Earlier this month, Northern Star Resources officially completed its $5 billion all-share acquisition of De Grey Mining, which brings with it one of the world’s largest undeveloped gold projects, the Hemi deposit in the Pilbara region of Western Australia. Hemi will be a low-cost, long-life and large-scale gold mine: it is forecast to produce 530,000 ounces of gold a year over its first 10 years. It currently hosts a resource of 11.2 million ounces.
In the 2023-24 financial year, Northern Star sold 1.62 million ounces of gold, at an all-in sustaining cost (AISC) of $1,853 an ounce, or about US$1,320 an ounce. (The AISC represents the effective break-even point for a miner: the figure incorporates not only the “cash cost” of production but all the costs that allow production to be sustained.) With gold trading above US$3,242 ($5,055.88) an ounce, that still makes Northern Star a very low-cost miner for its size.
The company has a five-year strategy to grow production to two million ounces a year by FY26, with an active exploration program crucial to increasing both the resources and the reserves (the reserve is the portion of the resource that is economically viable to mine at the time of assessment).
For the half-year ended 31 December 2024, Northern Star reported revenue of $2.87 billion, up 28% from the previous year, while net profit surged 155% to $506.4 million, on the back of higher gold prices flowing into stronger earnings.
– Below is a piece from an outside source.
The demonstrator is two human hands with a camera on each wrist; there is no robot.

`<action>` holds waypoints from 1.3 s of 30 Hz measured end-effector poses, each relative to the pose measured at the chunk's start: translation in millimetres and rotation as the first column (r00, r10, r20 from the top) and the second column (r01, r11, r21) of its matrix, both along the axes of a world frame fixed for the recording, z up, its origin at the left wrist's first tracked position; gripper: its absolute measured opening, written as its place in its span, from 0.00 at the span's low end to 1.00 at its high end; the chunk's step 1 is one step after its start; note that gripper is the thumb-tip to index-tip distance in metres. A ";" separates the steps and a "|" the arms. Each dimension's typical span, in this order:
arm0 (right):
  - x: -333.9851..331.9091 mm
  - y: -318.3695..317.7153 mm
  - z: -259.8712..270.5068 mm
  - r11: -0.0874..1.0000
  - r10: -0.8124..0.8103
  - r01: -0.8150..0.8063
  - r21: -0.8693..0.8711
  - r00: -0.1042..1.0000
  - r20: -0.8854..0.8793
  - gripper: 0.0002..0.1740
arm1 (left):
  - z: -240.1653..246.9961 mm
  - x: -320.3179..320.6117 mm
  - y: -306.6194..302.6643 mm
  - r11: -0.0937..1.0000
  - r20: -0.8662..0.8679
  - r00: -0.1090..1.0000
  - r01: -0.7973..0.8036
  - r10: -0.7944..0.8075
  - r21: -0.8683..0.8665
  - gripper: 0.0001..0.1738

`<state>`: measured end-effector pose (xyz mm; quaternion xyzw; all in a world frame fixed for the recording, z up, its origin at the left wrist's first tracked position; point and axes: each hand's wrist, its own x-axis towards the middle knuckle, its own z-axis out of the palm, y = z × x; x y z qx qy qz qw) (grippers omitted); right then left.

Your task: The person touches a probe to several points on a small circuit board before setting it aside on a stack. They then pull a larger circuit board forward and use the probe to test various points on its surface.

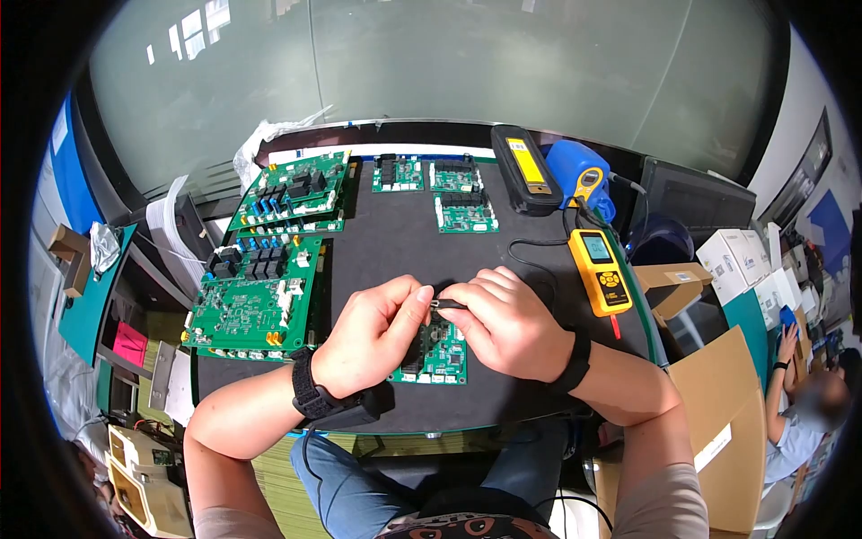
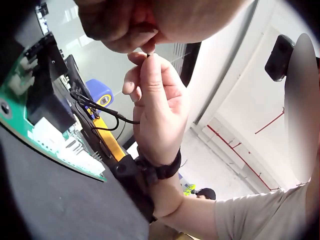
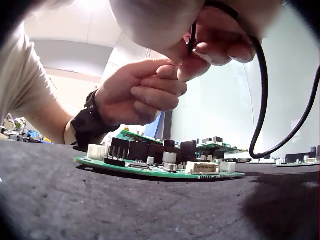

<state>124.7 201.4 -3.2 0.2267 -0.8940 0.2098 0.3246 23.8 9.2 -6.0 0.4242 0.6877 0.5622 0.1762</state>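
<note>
Close over a green circuit board (image 1: 444,357), both hands meet fingertip to fingertip. The right hand (image 1: 507,323) pinches the black end of a cable (image 1: 446,304), whose small metal tip points towards the left hand. The left hand (image 1: 373,328) has its fingers curled, thumb against index finger, right at that tip; the fingers hide much of the contact. In the right wrist view the black cable (image 3: 261,95) loops down from the right hand. The board lies flat below, with white connectors (image 3: 202,167) and black blocks along it.
Stacked larger green boards (image 1: 251,301) stand on the left of the dark mat (image 1: 377,242). Smaller boards (image 1: 467,213) lie at the back. On the right are a yellow handheld meter (image 1: 600,272), a black case (image 1: 525,171) and a blue device (image 1: 577,171). Cardboard boxes (image 1: 718,395) stand beyond.
</note>
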 end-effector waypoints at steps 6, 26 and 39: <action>-2.0 2.7 -1.7 0.998 0.050 -0.051 0.021 0.998 0.026 0.09 | -1.0 -0.1 0.0 0.999 -0.045 0.999 0.007 -0.008 -0.036 0.18; -0.2 -0.3 1.3 1.000 0.025 -0.025 0.005 0.999 0.027 0.09 | -0.8 -1.0 -0.5 1.000 0.136 0.990 -0.018 0.019 -0.009 0.25; -0.9 0.1 1.2 1.000 0.000 0.000 0.006 1.000 0.011 0.08 | -1.2 -1.5 0.1 0.999 0.045 0.999 -0.008 0.010 -0.043 0.23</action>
However, last month the company reported third-quarter production of 388,400 ounces, which fell short of consensus estimates by 6.5%, mainly because of operational challenges at the biggest asset, KCGM, which affected mining of higher-grade ore in the KCGM open pit.
These problems have seen FY25 guidance downgraded, with projected gold sales cut by more than 6% to a range of 1,63 million–1,66 million ounces, and the AISC was raised by almost 15%, to a range of $2,100–$2,200 an ounce, which indicates that NST expects ongoing operational challenges. But analysts still expect very strong profit growth in the next couple of years: more than double last-year’s profit in FY25, and growth of about 50% in FY26. And the shares are still cheap, at 11.4 times expected FY26 earnings.